**WHAT THE TASK REQUIRES**
Set out word for word the line that contains "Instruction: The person" and each line after it, through the end of the data below, but exclude the pictures.

**SUPPLIED MATERIAL**
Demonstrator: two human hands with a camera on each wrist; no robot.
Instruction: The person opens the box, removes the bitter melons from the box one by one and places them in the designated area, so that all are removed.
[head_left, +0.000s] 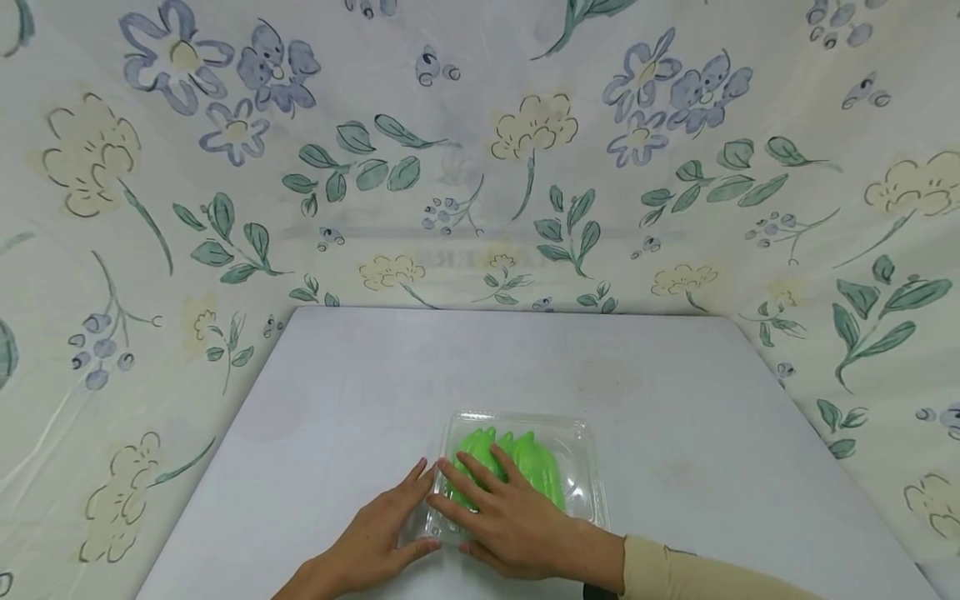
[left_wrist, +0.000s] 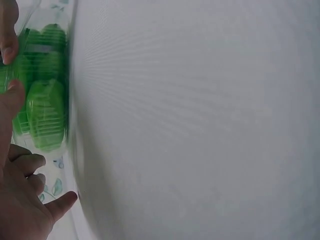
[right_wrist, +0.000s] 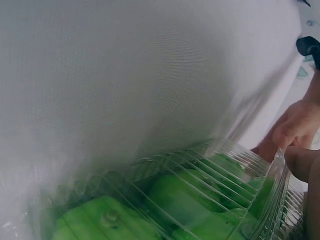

**RESULT OF THE EXERCISE**
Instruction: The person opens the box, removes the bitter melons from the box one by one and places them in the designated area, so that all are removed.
[head_left, +0.000s] 
[left_wrist, +0.000s] 
[right_wrist, +0.000s] 

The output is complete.